What this task involves: For this listing, reproduce the line with "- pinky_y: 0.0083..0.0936", the line with "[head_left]", and the lines between, exactly as they stand. Leave out pictures and all other lines.

Start of Exercise input

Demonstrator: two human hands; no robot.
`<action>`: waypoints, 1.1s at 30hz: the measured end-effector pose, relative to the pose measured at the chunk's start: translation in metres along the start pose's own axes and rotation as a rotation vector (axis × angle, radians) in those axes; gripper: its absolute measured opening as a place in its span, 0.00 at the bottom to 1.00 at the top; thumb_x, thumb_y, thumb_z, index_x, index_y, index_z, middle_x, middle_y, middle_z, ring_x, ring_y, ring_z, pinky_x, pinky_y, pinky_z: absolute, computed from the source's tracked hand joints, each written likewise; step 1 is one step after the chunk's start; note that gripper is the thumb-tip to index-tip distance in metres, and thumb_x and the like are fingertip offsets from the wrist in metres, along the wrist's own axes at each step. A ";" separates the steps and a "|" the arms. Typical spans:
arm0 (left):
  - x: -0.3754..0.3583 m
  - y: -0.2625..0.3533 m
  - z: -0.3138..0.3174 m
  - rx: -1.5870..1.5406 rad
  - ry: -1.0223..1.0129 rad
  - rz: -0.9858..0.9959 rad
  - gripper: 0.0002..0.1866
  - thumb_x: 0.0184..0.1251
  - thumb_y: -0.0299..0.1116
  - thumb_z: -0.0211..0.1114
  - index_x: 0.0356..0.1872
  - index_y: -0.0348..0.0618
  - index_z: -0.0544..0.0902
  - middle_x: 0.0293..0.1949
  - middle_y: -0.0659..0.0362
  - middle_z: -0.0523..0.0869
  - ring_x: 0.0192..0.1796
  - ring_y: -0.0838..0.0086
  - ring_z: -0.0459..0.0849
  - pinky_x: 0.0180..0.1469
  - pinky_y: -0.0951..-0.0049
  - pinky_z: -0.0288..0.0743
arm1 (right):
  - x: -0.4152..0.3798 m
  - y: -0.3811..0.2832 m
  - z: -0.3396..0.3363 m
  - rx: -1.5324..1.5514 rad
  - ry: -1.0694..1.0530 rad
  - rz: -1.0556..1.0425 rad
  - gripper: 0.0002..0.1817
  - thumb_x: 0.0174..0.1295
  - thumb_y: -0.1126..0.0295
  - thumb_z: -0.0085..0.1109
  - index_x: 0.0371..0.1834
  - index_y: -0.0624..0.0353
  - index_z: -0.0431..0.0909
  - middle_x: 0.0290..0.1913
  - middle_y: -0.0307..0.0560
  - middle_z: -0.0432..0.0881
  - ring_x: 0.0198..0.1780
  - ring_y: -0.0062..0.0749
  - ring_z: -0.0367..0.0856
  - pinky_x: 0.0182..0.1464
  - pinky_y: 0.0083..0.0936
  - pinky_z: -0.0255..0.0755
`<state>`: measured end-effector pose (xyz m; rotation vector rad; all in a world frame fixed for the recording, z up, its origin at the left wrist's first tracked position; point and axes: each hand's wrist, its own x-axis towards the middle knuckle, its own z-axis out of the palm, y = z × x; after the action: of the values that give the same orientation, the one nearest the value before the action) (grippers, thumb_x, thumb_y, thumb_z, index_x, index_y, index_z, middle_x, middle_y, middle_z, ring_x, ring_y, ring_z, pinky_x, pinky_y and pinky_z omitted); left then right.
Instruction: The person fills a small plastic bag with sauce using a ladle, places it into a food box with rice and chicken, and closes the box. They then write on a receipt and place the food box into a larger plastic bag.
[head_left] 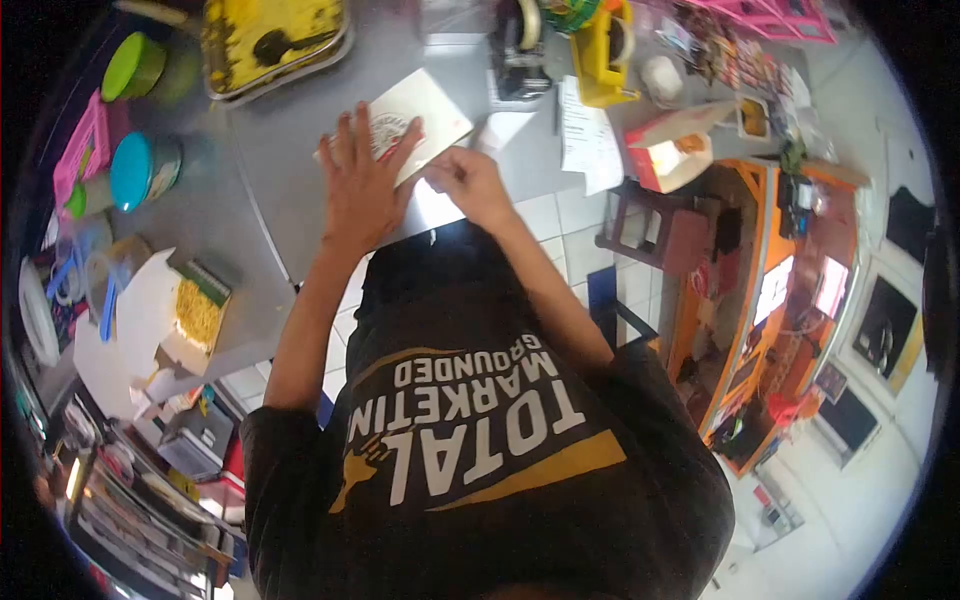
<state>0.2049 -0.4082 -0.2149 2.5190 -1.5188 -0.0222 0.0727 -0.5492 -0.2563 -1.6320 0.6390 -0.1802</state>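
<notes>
At the far left of the grey counter (230,200) stands a pink rack (82,150), with a green-lidded tub (135,65) above it and a blue-lidded tub (140,170) just beside it. Nearer the counter's lower edge lies an open white box (175,320) with yellow food showing inside. At the top edge sits a metal tray (275,40) coated with yellow residue. Right of these, the left hand (360,185) lies palm down with the fingers spread wide, pressing flat on the near left part of a closed white carton (415,120); the hand grips nothing, it only bears on the lid. The carton lies tilted on the counter near its front edge, its printed emblem partly covered by the left fingers (350,130). The right hand (470,185) is at the carton's lower right edge, fingers curled and bunched against that edge; what lies between the fingertips cannot be told. The two hands are near each other, with the carton's near corner between them. Farther right stand a black tape dispenser (520,55) and a yellow tape dispenser (605,55), then paper slips (590,135), and an open red-and-white box (672,150) at the counter's right end.
</notes>
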 end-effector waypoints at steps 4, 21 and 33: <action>0.003 0.005 -0.011 -0.061 0.004 0.001 0.34 0.70 0.50 0.64 0.77 0.69 0.70 0.77 0.34 0.59 0.76 0.32 0.59 0.74 0.26 0.50 | -0.002 -0.017 0.004 -0.256 0.159 -0.171 0.09 0.65 0.70 0.71 0.34 0.66 0.84 0.25 0.51 0.85 0.25 0.28 0.83 0.30 0.28 0.76; 0.169 0.294 0.044 -0.810 0.128 0.141 0.21 0.70 0.32 0.68 0.61 0.37 0.81 0.57 0.44 0.84 0.61 0.49 0.81 0.65 0.55 0.74 | 0.013 -0.039 -0.464 -1.099 0.422 -0.633 0.14 0.61 0.71 0.68 0.48 0.66 0.82 0.48 0.62 0.86 0.48 0.56 0.85 0.51 0.46 0.78; 0.211 0.332 0.048 -1.184 0.178 -0.188 0.15 0.82 0.26 0.49 0.61 0.36 0.79 0.58 0.48 0.83 0.64 0.61 0.81 0.68 0.66 0.70 | 0.043 0.038 -0.496 -0.133 0.231 -0.180 0.13 0.75 0.68 0.56 0.53 0.66 0.80 0.48 0.50 0.83 0.49 0.34 0.80 0.53 0.28 0.73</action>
<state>0.0088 -0.7516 -0.1841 1.6023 -0.7754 -0.5327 -0.1355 -1.0011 -0.2146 -1.8131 0.6905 -0.4718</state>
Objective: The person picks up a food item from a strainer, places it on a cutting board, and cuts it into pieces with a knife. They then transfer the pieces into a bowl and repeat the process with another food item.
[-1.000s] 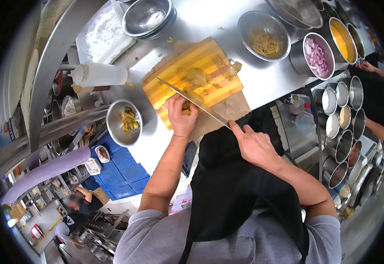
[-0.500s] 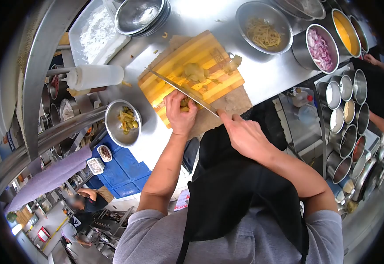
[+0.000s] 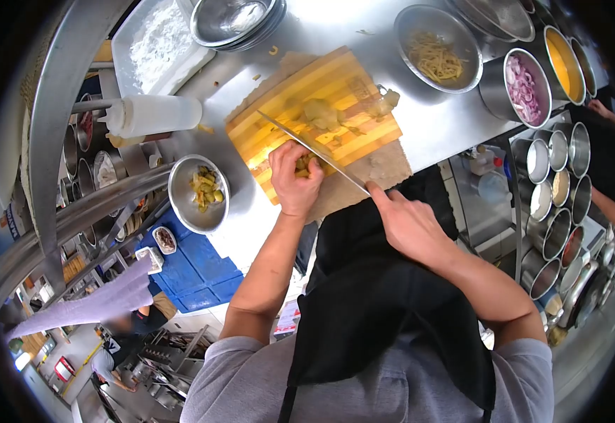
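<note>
A knife (image 3: 316, 151) lies slantwise over a yellow striped cutting board (image 3: 353, 70), its tip toward the far left. My right hand (image 3: 410, 220) grips its handle, index finger stretched along the top. Close beside the blade, my left hand (image 3: 295, 180) is curled with bent fingers around yellow-green vegetable pieces (image 3: 303, 167), partly hidden by the fingers. Beyond the blade, a larger pale green piece (image 3: 321, 115) rests on the board. Another pale piece (image 3: 383, 103) is at the board's right end. Brown paper or cloth (image 3: 385, 169) shows under the board.
Left of the board stands a metal bowl (image 3: 181, 201) of chopped yellow-green pieces. Near it lies a squeeze bottle (image 3: 156, 116). Behind are stacked bowls (image 3: 212, 25), a bowl of strips (image 3: 410, 67) and a pot of sliced onions (image 3: 491, 88). Other people are at the right edge and lower left.
The knife and my right hand have drawn back to the right. My left hand keeps its hold on the pieces. The whole view has shifted slightly.
</note>
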Demonstrator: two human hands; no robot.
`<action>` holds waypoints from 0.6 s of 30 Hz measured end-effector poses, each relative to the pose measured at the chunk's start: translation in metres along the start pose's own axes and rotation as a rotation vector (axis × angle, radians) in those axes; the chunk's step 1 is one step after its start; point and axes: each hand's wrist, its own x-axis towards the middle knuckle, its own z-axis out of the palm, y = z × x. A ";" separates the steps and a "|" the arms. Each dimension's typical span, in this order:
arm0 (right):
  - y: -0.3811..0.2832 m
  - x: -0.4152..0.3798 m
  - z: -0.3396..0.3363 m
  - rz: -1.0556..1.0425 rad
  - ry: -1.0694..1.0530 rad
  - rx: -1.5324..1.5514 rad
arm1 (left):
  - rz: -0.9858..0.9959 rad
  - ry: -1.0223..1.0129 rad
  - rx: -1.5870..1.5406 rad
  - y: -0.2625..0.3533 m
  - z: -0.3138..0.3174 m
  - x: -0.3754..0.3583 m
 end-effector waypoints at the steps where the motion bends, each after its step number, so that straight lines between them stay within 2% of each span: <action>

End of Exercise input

Answer for the task:
  - pinky_y: 0.0083..0.0936
  - pinky_z: -0.0255..0.0755
`<state>`: measured end-effector pose (xyz m; rotation vector rad; all in a world frame fixed for the recording, z up, its origin at the left wrist's first tracked position; point and axes: each hand's wrist, its own x-axis towards the middle knuckle, its own z-axis out of the palm, y = z × x; after the action: of the values that give the same orientation, the one nearest the value before the action) (grippers, thumb_x, thumb_y, thumb_z, index_x, index_y, index_z, middle_x, middle_y, middle_z, ring_x, ring_y, ring_z, pinky_x, pinky_y and pinky_z omitted); left then right.
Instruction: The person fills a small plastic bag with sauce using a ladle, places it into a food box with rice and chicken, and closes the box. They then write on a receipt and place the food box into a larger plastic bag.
[head_left] 

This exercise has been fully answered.